`.*` falls back to `Base.broadcast` only for identical arguments


#1

Here’s a weird one:

struct Testype
    x::Int64
end

import Base.broadcast

Base.broadcast(::typeof(*), t1::Testype, t2::Testype) = (t1.x * t2.x)

t1 = Testype(2)
t2 = Testype(3)

Now, if you do t1 .* t2 everything is fine. However, if you do t1 .* t1 you get

ERROR: MethodError: no method matching *(::Testype, ::Testype)
Closest candidates are:
  *(::Any, ::Any, ::Any, ::Any...) at operators.jl:424
Stacktrace:
 [1] (::##3#4)(::Testype) at ./<missing>:0
 [2] broadcast(::Function, ::Testype) at ./broadcast.jl:434

It appears that the call to broadcast(*, ...) falls back to the Base definition only in cases where a repeated argument is given.

Why? How do I circumvent this?

I suppose this might be some special behavior to handle squaring more efficiently, but it’s not exactly transparent to the user how this is being done or what methods he should extend to fix it.

Thanks all.


#2

#3

Thanks. I’m starting to get the sense that people should not overload broadcast(::typeof(op), args...) except in cases where there are explicit loops over * (and, in such cases, it’s hard to see why you’d want to).
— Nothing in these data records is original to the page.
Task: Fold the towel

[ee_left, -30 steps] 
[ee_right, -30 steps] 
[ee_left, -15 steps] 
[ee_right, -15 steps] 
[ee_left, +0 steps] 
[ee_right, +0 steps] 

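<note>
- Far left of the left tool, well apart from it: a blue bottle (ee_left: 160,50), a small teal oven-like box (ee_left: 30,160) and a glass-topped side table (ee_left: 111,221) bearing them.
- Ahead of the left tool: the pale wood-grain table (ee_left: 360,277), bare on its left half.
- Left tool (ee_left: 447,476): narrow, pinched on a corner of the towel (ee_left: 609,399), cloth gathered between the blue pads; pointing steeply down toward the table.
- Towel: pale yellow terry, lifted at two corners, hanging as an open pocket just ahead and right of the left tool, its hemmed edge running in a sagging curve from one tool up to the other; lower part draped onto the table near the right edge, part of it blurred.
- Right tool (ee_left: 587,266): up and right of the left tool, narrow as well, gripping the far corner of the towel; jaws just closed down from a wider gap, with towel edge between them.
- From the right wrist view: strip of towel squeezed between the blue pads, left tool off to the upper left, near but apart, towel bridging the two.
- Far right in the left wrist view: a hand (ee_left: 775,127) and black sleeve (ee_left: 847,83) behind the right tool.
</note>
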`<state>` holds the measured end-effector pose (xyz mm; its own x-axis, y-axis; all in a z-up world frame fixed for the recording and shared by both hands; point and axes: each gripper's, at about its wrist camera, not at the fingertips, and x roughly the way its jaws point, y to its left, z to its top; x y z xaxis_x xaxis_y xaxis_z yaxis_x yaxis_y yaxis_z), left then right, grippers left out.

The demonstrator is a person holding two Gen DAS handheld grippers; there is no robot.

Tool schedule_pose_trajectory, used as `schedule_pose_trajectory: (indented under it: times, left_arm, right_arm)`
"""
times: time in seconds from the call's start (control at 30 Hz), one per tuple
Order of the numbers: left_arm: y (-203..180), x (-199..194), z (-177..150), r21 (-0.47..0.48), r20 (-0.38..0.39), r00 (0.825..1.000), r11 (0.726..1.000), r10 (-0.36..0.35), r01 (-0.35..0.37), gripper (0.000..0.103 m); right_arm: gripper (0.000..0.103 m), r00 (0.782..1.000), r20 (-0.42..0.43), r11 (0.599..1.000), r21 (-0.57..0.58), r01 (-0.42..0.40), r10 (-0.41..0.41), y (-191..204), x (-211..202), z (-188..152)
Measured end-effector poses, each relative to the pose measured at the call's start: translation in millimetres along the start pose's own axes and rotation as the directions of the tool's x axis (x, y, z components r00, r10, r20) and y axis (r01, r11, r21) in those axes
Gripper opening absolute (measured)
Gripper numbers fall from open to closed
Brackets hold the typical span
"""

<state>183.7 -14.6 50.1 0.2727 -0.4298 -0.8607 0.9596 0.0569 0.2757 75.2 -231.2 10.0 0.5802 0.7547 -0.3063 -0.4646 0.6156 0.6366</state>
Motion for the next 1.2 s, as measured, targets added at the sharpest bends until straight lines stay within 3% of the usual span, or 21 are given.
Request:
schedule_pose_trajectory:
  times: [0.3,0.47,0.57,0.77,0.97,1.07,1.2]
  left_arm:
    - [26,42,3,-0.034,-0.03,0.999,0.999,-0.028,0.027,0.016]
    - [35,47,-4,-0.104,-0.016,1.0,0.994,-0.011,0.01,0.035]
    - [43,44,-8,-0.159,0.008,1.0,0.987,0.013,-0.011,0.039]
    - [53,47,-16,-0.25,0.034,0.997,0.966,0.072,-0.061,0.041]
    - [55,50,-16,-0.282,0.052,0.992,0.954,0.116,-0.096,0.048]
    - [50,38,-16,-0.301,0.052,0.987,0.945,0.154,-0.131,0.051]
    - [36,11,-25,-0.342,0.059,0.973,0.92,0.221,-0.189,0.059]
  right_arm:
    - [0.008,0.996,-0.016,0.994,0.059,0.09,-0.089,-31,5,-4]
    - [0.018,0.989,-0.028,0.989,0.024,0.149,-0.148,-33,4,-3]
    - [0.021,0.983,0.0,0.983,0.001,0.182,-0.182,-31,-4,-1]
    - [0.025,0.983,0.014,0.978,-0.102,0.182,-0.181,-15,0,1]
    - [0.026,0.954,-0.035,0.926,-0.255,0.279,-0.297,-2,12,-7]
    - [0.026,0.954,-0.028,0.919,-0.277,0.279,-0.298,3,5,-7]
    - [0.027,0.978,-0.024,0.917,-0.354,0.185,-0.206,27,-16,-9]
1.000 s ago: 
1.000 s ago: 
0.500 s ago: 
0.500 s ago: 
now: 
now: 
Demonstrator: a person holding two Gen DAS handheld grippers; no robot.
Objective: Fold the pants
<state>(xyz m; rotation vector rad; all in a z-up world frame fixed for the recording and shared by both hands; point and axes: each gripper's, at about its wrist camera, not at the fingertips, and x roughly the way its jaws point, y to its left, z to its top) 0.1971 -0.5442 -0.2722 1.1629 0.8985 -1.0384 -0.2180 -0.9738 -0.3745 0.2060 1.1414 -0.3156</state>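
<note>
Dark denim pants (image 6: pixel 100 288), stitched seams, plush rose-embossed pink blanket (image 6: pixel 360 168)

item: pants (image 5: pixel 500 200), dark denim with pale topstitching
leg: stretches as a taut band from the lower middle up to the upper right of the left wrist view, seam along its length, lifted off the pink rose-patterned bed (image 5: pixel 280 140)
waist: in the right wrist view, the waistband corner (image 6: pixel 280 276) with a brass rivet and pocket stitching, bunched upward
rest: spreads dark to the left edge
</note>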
It seems that the way things are going, if a package implements a Hadamard product or something similar but said product does not involve a loop over *, the package should instead use a different operator symbol such as .


#4

This (issue, PR) should address the issue, right? Eventually we want MXNet.jl and friends to actually make use of broadcast fusion, but for now the underlying library (mshadow) only exposes individual vectorized ops and we should essentially inform the Julia compiler of that limitation through something like this isfusing trait. In the case of MXNet/mshadow, that’s enough; I guess it’s possible that another library (or a future improved mshadow) could expose a limited version of broadcast fusion (perhaps only for certain operators) and Julia would have to figure out how to support that without applying fusion in cases where the library can’t understand it…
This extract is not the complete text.